• RECORDED INFORMATION:
━━━━

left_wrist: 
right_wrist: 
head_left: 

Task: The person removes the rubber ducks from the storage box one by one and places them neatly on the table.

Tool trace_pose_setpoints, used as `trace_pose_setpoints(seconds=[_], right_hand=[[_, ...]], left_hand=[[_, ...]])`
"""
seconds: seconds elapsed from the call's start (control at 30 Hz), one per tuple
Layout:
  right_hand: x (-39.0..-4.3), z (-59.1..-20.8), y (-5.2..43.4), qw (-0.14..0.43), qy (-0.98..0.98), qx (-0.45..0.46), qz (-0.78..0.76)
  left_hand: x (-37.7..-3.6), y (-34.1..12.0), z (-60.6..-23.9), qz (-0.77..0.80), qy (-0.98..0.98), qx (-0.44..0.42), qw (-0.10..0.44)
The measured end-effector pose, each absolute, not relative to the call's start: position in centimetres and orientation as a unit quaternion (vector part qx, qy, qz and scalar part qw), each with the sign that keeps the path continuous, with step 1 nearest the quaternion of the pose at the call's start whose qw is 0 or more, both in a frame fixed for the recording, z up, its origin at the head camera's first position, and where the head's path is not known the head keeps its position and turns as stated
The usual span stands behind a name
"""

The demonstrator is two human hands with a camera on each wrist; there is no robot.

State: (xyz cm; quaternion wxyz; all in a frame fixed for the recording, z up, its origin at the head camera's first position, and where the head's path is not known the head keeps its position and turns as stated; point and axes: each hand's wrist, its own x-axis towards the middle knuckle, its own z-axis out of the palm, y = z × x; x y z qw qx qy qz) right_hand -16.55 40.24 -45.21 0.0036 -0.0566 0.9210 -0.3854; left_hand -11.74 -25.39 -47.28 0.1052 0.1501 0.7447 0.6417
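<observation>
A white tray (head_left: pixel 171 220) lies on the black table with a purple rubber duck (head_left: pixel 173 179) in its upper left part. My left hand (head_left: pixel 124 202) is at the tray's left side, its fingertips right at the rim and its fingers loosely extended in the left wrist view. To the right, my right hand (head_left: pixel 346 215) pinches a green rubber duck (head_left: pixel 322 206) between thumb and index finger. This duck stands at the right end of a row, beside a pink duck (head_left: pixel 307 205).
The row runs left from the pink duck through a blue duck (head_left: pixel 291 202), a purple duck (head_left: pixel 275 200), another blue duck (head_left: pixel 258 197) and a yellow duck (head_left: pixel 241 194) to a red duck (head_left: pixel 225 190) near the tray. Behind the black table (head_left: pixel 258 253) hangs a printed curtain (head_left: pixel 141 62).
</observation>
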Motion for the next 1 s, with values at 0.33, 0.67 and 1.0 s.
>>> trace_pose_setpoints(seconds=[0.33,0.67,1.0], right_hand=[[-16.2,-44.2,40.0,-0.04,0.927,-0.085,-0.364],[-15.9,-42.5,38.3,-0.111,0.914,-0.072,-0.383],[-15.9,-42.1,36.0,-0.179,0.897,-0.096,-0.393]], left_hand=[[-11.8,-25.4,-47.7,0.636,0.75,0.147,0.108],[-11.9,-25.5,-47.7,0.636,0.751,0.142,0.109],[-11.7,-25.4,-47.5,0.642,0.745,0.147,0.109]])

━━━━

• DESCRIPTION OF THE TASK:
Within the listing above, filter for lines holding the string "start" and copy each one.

• RESULT FOR THIS EXERCISE:
seconds: seconds elapsed from the call's start (control at 30 Hz), one per tuple
The measured end-effector pose, each absolute, not relative to the call's start: position in centimetres and orientation as a unit quaternion (vector part qx, qy, qz and scalar part qw), each with the sign that keeps the path continuous, with step 1 nearest the quaternion of the pose at the call's start whose qw is 0 or more, both in a frame fixed for the recording, z up, its origin at the head camera's first position, and where the head's path is not known the head keeps its position and turns as stated

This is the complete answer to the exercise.